Once you have read the records below, restate them word for word.

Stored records
★ ★ ★
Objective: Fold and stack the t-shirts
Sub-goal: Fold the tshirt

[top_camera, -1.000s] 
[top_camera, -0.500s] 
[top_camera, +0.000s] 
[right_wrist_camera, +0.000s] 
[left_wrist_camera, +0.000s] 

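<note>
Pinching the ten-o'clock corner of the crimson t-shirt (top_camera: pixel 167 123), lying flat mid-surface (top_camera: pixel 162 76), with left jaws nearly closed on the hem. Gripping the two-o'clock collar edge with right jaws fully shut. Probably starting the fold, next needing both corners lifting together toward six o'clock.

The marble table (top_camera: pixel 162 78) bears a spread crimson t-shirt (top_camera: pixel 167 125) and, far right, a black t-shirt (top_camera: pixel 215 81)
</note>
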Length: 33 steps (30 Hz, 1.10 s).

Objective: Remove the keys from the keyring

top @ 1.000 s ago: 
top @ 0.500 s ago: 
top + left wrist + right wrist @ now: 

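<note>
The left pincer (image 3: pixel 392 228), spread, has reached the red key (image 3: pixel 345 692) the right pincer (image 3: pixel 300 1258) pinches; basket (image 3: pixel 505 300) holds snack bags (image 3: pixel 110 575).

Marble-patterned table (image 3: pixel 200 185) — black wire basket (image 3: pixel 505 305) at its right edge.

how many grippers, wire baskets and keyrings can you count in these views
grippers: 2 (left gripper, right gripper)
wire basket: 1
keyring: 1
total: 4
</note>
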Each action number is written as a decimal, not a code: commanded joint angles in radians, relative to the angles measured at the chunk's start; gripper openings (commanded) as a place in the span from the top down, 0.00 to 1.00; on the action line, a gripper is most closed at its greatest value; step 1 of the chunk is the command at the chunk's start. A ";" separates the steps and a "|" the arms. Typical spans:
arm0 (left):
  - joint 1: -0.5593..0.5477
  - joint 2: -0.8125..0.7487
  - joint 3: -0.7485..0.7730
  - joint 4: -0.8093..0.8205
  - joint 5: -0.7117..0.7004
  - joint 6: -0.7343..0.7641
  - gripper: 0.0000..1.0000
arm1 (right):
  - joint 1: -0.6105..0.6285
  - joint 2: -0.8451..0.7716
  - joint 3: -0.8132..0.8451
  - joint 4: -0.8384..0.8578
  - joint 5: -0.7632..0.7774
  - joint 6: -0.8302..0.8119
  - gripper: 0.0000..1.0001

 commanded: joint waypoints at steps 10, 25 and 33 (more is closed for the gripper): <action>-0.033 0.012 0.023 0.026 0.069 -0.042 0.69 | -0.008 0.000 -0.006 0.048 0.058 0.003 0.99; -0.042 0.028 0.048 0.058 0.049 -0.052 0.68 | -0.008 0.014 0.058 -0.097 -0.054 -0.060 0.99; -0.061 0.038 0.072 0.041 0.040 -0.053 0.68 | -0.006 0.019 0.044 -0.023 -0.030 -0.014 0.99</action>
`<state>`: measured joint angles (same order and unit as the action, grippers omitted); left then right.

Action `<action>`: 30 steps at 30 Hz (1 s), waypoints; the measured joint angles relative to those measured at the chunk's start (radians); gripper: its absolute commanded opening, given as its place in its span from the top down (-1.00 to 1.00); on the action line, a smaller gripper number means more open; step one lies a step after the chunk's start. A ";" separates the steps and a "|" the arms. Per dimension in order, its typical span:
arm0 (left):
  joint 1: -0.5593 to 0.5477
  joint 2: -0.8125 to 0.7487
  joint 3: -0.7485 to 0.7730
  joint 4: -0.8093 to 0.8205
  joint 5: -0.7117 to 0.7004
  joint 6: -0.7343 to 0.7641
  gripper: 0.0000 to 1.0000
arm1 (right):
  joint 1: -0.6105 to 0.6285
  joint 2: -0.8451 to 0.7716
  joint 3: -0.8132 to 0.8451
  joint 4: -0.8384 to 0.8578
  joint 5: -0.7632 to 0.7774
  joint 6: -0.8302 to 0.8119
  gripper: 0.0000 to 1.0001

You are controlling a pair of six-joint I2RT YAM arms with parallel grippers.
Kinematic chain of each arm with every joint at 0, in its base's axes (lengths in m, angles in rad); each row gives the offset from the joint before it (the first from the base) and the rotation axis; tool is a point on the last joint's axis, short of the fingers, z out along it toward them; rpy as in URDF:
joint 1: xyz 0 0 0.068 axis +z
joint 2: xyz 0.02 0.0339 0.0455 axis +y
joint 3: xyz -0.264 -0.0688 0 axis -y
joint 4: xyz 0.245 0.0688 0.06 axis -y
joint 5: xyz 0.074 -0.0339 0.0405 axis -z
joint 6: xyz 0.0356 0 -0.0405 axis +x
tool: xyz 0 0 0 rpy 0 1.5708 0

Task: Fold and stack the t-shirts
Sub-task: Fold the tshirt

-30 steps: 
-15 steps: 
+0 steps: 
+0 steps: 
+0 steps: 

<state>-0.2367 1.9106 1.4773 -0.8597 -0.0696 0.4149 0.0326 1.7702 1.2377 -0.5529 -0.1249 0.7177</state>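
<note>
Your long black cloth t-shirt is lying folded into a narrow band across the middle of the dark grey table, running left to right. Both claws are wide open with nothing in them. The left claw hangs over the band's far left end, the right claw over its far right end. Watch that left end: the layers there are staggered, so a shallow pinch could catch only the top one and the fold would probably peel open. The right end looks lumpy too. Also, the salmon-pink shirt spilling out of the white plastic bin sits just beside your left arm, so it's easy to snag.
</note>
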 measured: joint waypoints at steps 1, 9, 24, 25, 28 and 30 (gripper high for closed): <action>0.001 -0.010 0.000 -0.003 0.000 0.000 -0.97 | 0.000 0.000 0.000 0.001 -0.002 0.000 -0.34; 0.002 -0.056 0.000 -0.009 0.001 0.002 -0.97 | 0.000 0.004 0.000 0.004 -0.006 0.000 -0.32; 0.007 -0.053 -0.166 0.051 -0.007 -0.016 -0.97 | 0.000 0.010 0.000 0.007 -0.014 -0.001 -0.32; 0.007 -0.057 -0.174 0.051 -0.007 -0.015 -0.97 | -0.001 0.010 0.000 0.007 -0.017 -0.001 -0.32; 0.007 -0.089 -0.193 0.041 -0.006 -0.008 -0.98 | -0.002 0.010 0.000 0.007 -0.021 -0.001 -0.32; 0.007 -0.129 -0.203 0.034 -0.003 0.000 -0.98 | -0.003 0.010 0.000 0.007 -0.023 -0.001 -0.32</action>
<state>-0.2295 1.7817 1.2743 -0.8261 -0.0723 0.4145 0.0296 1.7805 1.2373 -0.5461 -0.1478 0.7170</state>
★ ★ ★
- **Answer**
Objective: Fold and stack the t-shirts
Sub-goal: Fold the tshirt

[top_camera, -1.000s] 
[top_camera, -0.500s] 
[top_camera, +0.000s] 
[right_wrist_camera, +0.000s] 
[left_wrist_camera, +0.000s] 

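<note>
Pinching the ten-o'clock corner of the crimson t-shirt (top_camera: pixel 167 123), lying flat mid-surface (top_camera: pixel 162 76), with left jaws nearly closed on the hem. Gripping the two-o'clock collar edge with right jaws fully shut. Probably starting the fold, next needing both corners lifting together toward six o'clock.

The marble table (top_camera: pixel 162 78) bears a spread crimson t-shirt (top_camera: pixel 167 125) and, far right, a black t-shirt (top_camera: pixel 215 81)
</note>
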Length: 33 steps (30 Hz, 1.10 s).

Objective: Remove the keys from the keyring

top @ 1.000 s ago: 
top @ 0.500 s ago: 
top + left wrist + right wrist @ now: 

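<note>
The left pincer (image 3: pixel 392 228), spread, has reached the red key (image 3: pixel 345 692) the right pincer (image 3: pixel 300 1258) pinches; basket (image 3: pixel 505 300) holds snack bags (image 3: pixel 110 575).

Marble-patterned table (image 3: pixel 200 185) — black wire basket (image 3: pixel 505 305) at its right edge.

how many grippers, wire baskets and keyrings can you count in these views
grippers: 2 (left gripper, right gripper)
wire basket: 1
keyring: 1
total: 4
</note>
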Each action number is written as a decimal, not a code: commanded joint angles in radians, relative to the angles measured at the chunk's start; gripper openings (commanded) as a place in the span from the top down, 0.00 to 1.00; on the action line, a gripper is most closed at its greatest value; step 1 of the chunk is the command at the chunk's start. A ";" separates the steps and a "|" the arms. Typical spans:
arm0 (left):
  - joint 1: -0.5593..0.5477
  - joint 2: -0.8125..0.7487
  - joint 3: -0.7485..0.7730
  - joint 4: -0.8093..0.8205
  - joint 5: -0.7117..0.7004
  - joint 6: -0.7343..0.7641
  - gripper: 0.0000..1.0000
arm1 (right):
  - joint 1: -0.6105..0.6285
  - joint 2: -0.8451..0.7716
  - joint 3: -0.8132..0.8451
  - joint 4: -0.8384..0.8578
  - joint 5: -0.7632..0.7774
  - joint 6: -0.8302..0.8119
  - gripper: 0.0000..1.0001

 commanded: joint waypoints at steps 10, 25 and 33 (more is closed for the gripper): <action>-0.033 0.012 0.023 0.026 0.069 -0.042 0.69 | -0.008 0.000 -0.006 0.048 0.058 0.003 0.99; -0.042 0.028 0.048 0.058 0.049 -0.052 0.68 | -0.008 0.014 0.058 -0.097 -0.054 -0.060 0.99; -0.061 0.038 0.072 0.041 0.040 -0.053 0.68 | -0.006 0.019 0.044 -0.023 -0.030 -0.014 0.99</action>
`<state>`: measured joint angles (same order and unit as the action, grippers omitted); left then right.

Action `<action>`: 30 steps at 30 Hz (1 s), waypoints; the measured joint angles relative to those measured at the chunk's start (radians); gripper: its absolute commanded opening, given as its place in its span from the top down (-1.00 to 1.00); on the action line, a smaller gripper number means more open; step one lies a step after the chunk's start. A ";" separates the steps and a "|" the arms. Per dimension in order, its typical span:
arm0 (left):
  joint 1: -0.5593 to 0.5477
  joint 2: -0.8125 to 0.7487
  joint 3: -0.7485 to 0.7730
  joint 4: -0.8093 to 0.8205
  joint 5: -0.7117 to 0.7004
  joint 6: -0.7343 to 0.7641
  gripper: 0.0000 to 1.0000
arm1 (right):
  joint 1: -0.6105 to 0.6285
  joint 2: -0.8451 to 0.7716
  joint 3: -0.8132 to 0.8451
  joint 4: -0.8384 to 0.8578
  joint 5: -0.7632 to 0.7774
  joint 6: -0.8302 to 0.8119
  gripper: 0.0000 to 1.0001

You are controlling a pair of six-joint I2RT YAM arms with parallel grippers.
Kinematic chain of each arm with every joint at 0, in its base's axes (lengths in m, angles in rad); each row gives the offset from the joint before it (the first from the base) and the rotation axis; tool is a point on the last joint's axis, short of the fingers, z out along it toward them; rpy as in URDF:
joint 1: xyz 0 0 0.068 axis +z
joint 2: xyz 0.02 0.0339 0.0455 axis +y
joint 3: xyz -0.264 -0.0688 0 axis -y
joint 4: xyz 0.245 0.0688 0.06 axis -y
joint 5: xyz 0.074 -0.0339 0.0405 axis -z
joint 6: xyz 0.0356 0 -0.0405 axis +x
tool: xyz 0 0 0 rpy 0 1.5708 0

Task: Fold and stack the t-shirts
Sub-task: Fold the tshirt

-30 steps: 
-15 steps: 
+0 steps: 
+0 steps: 
+0 steps: 

<state>-0.2367 1.9106 1.4773 -0.8597 -0.0696 0.4149 0.0326 1.7702 1.2377 -0.5529 -0.1249 0.7177</state>
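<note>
Your long black cloth t-shirt is lying folded into a narrow band across the middle of the dark grey table, running left to right. Both claws are wide open with nothing in them. The left claw hangs over the band's far left end, the right claw over its far right end. Watch that left end: the layers there are staggered, so a shallow pinch could catch only the top one and the fold would probably peel open. The right end looks lumpy too. Also, the salmon-pink shirt spilling out of the white plastic bin sits just beside your left arm, so it's easy to snag.
</note>
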 measured: joint waypoints at steps 1, 9, 24, 25, 28 and 30 (gripper high for closed): <action>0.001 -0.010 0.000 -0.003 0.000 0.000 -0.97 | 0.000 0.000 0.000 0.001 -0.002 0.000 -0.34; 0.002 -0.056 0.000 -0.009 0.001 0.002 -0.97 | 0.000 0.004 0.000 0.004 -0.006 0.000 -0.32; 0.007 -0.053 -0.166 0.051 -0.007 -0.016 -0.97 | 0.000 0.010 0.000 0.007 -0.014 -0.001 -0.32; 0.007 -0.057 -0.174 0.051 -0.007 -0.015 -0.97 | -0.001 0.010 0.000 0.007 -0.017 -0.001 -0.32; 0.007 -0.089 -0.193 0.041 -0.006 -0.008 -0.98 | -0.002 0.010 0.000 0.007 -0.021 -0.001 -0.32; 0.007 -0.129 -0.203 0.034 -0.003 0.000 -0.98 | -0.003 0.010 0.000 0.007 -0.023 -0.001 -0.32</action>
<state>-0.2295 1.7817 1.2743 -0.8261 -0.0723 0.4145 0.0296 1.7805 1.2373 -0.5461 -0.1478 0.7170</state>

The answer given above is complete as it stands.